Sometimes children can’t travel between homes
Family law professionals deal on a daily basis with many situations where parents have decided for public health reasons that direct contact need to be suspended for reasons relating to the lockdown.
Whether this is because a parent is unable to see a child because he or she is on the government’s vulnerable persons list (and hence unable to safely travel between homes) or because the child is unable to travel to see a parent, due to the fact that someone in that household is a key worker on the front line looking after Covid-19 patients, there will be many situations where a reasonable judgement is made by parents that it is not safe, in the current circumstances, for children to move between homes for parents.

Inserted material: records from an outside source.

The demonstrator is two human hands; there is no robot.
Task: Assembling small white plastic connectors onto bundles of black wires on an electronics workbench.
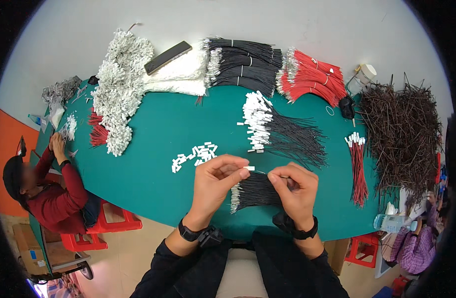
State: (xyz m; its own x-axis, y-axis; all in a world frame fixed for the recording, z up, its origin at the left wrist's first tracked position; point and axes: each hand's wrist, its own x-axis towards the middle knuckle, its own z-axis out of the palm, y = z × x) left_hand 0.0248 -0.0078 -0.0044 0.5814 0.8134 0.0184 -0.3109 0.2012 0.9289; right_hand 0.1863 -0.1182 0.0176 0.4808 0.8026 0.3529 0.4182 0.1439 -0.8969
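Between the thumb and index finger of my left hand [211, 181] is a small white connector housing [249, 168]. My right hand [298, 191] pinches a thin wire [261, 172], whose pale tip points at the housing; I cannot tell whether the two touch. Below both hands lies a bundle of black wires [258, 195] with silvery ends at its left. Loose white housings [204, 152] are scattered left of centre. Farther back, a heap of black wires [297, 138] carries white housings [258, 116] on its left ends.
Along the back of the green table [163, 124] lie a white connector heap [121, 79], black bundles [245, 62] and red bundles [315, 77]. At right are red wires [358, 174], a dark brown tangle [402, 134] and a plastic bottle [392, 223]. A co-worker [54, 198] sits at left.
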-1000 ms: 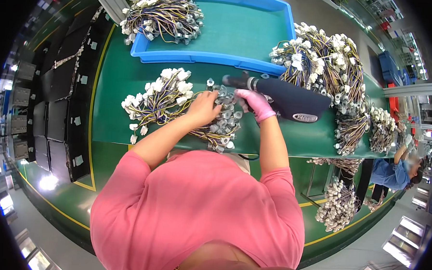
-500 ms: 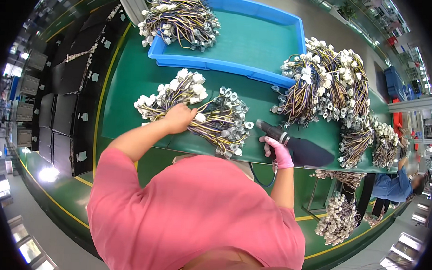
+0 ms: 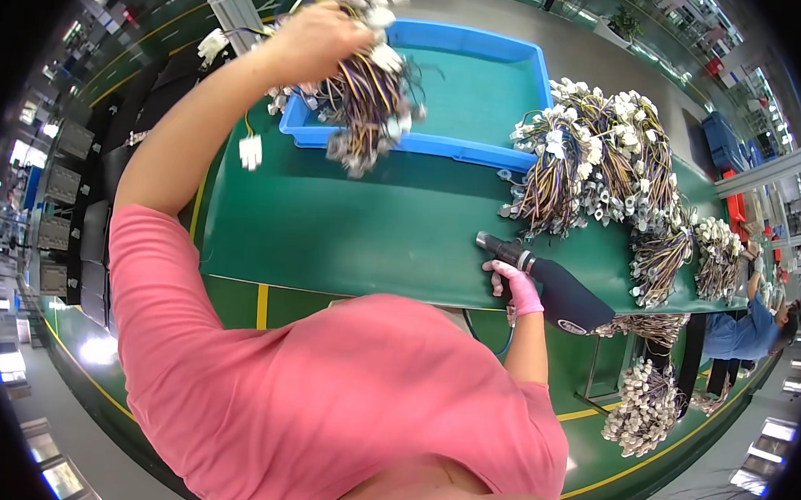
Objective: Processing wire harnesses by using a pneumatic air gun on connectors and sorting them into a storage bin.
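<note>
Left hand is up high, fist clenched around a bundle of wire harnesses — yellow, purple and dark leads with white connectors dangling from the grip. The bundle hangs in the air over the near left corner of the blue tray, clear of the green workbench below it. One white connector swings loose on a yellow lead, just left of the tray's corner.

Right hand, in a pink glove, sits at the near edge of the workbench, well to the right of the tray — fingers wrapped around the black power tool. The tool lies flat on the green surface, its narrow nose pointing left toward the middle of the bench.

Right of the tray, a big heap of finished harnesses rests on the workbench, white plugs piled on top, more bunches trailing off toward the far right end. Another bunch hangs below the bench's near edge. A second person in blue stands beyond that right end.
</note>
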`<state>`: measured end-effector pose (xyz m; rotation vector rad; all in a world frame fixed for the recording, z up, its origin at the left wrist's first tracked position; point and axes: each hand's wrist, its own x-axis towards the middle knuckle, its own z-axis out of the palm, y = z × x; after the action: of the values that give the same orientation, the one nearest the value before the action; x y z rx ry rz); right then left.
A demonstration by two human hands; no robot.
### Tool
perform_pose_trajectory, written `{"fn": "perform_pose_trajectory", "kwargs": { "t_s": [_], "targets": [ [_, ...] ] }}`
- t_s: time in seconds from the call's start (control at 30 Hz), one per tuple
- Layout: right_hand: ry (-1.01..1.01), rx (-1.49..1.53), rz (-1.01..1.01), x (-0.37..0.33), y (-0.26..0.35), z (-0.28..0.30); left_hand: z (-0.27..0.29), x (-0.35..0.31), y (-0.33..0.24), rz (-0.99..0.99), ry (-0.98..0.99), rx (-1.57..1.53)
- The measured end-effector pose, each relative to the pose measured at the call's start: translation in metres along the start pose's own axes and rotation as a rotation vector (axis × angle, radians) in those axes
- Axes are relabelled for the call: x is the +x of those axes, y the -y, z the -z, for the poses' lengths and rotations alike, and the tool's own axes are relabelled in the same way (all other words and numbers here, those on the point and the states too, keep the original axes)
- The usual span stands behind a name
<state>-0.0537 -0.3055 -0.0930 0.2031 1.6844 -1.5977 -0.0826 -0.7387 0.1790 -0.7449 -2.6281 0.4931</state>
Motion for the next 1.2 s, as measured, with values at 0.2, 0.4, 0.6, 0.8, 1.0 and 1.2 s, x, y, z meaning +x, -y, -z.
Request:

As, however, is implicit in the President’s guidance, these decisions are ones that parents will be expected by the courts to find a way through themselves in the first instance, using their parental responsibility.
It is hard to see how the President could have sensibly given any other direction, as a provision requiring both parents to agree arrangements together would inevitably have led to a situation where the courts would have been deluged with urgent applications to vary existing child orders.
That does not, however, mean the guidance given to parents will not cause problems: the margin of discretion given to one parent to change arrangements will inevitably lead to difficulties such as those I have outlined above - and to unfairness in some situations where children are denied access to the other parent.